People truly do not understand it because they haven't experienced it or been close to it themselves.
My mother nearly left us homeless because we couldn't pay the bills due to her mobile game addiction. We did get evicted, but I managed to find a place days before I was left on the streets.
I will never defend any company who puts microtransactions in their games. They know what it does. They don't care. They are too blinded by greed to care about the real harm they do to others.
The mental gymnastics people use to defend Polyphony in particular are pure insanity. "There's no way they actually intended for anyone to buy them, they set the prices too high!" Does De Beers set diamond prices ridiculously high so that people aren't tempted to buy them? No. They want people to buy them at that price. Polyphony wants people to buy $200 cars, even if not many will be willing to do so. You may not be the one buying it, but that doesn't mean there aren't countless people looking at a car they want, and deciding "Well, it's only $20, and I really want that care before it goes."
Not many people will buy the $200 car. More will buy the $20 car. The $5 car. The point is that people are willing to buy them. The fact that you, reader, a member of GTPlanet and probably someone who puts an excessive amount of time into grinding this game (or a Sport mode player where you don't need to buy cars anyway), don't feel like there's a problem when you're able to buy an expensive car after countless hours of playtime, doesn't mean the average casual player won't see a car about to disappear and want to get it before it's gone. The only way to guarantee that if they don't have enough credits? MTX.
The daily players, the grinders, of course you don't feel this problem. You are not the target.
There's very little to add to this post. The "I can resist paying for MTX's" argument is very moot, if you can easilly resist, you are not the target. Addiction comes in many forms and MTX's target a specific group of people who will pay for them. Much like there are many people who don't gamble, or gamble infrequently and without high risk, casino's and betting companies make a fortune on a small number of people who gamble/bet a lot, not from the masses who either gamble/bet small numbers if at all.
I've known people who aren't well off lose £1,000 in a single evening on online gambling. I've also known people spend larger amounts on a single game. It's a huge pull for a certain portion of the population.
The driving in GT7 leaves the old games in the dust, I would rather play less content at the quality level of GT7 than endless mediocre content of the old days.
It undisputedly does, the bones of GT7 are fantastic and I've said before in this thread, it has enough that it's far from the worst game in the series. However for me personally,it's arguably the most dissapointing when compared with pre-launch expectations.

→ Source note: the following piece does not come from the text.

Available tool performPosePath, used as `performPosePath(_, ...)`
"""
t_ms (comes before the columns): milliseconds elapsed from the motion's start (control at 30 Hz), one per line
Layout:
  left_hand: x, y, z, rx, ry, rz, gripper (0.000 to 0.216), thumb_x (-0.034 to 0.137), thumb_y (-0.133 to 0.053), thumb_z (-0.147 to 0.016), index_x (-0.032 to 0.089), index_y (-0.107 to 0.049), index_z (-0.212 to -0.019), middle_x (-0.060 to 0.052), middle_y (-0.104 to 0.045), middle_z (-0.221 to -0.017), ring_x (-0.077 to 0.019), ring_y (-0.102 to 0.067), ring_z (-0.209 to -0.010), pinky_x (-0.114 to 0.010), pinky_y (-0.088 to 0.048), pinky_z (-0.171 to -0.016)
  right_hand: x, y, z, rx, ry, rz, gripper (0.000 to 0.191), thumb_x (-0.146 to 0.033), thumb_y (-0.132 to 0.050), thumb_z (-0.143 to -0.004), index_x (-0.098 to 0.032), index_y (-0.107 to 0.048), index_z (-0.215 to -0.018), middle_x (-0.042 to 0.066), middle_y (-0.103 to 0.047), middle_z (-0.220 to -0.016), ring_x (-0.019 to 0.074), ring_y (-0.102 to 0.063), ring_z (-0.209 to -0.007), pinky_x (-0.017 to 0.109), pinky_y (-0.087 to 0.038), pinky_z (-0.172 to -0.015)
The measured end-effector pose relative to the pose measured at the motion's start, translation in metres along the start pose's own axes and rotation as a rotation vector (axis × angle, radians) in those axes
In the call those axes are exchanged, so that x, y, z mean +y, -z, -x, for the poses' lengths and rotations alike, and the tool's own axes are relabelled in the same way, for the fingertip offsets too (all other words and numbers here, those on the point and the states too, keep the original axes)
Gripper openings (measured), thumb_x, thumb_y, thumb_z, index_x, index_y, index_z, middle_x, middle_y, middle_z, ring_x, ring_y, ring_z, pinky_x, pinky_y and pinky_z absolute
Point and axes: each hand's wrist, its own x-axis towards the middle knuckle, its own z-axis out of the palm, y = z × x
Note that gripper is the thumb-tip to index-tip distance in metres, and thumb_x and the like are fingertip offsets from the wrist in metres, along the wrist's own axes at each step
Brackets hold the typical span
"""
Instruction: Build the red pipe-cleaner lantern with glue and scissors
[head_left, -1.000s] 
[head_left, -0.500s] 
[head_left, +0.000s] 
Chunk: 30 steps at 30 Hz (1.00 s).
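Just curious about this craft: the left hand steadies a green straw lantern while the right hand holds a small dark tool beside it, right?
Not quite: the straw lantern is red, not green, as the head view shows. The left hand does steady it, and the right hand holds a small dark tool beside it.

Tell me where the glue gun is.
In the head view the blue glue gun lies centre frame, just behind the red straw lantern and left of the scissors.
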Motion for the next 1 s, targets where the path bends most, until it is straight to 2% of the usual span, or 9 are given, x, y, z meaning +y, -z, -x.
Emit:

And I'm proving nothing, for a modern game GT7 delivers more single player content than most other pure single player games. And with 14+ updates it also makes other games look embarrassing bad.
Yes and no, there's a lot to do, but when it comes to the single player career at least, what is there has very little substance. The races are uninspired and dull and if you want to collect cars you have to grind like hell thanks to the MTX geared in game economy.
But if you aren't interested in single player racing, there's a lot the game offers beyond that.
Not saying you’re wrong. But on aspects, no, I don’t agree. Personally I think the beauty of this game, is there’s so many ways to play it. You have dudes that more or less, only make liveries. You have the photographers (I for one enjoy scapes). Historical information…. I find it very interesting, and brilliant by PD to include this, to help usher in the new generation of car enthusiasts that are more or less very detached from the traditional ways of automotive culture.
I can't disagree with this, unfortuantely there's one group the game doesn't cater to very well, and that's those who wanted the classic GT experience and for a proper Gran turismo career mode. GT7 categorically doesn't have that and the races it does have in the single player mode just aren't that good for the most part.
Don't forget the cars being added, various QoL changes to lobbies, 3-5 races and 2-3 cafe menu's added to the game
That depends on what type of content you are referring to. The cars and tracks, absolutely, they take a lot of time, but they are being released slower than PD have said themselves, that they can create them. However, that doesn't concern me. GT7 does not lack cars or tracks really, it's just that a significant number of tracks were carry overs from GT: Sport, but we're at least seeing a few new ones/updated old ones in the updates.
However, races take very little time to create. I could replicate GT7's World Circuits events in GT5 or GT6 in less than a week, albeit using car and track substitutes from the respective games. I don't dissagree with a lot what you've posted to be honest and there definitely are championships, albeit, like the other races they aren't that numerous or interesting. But I can see both sides of the coin here and it comes down to what each player wants from a game individually.
And this boils down to my earlier comment about GT7 not being the worst in the series, far, far from it, but to me it is probably the most dssapointing. And that's on me, the game just doesn't offer me what I wanted and what I feel I was led to believe it was based on early reviews and all the pre-launch media. If I'd not purchased the game so soon after launch and instead waited a year and got it on sale, I'd probably be very glad I didn't pay full price but think I still had a good deal and have been more aware of what I was buying as was the case with GT Sport.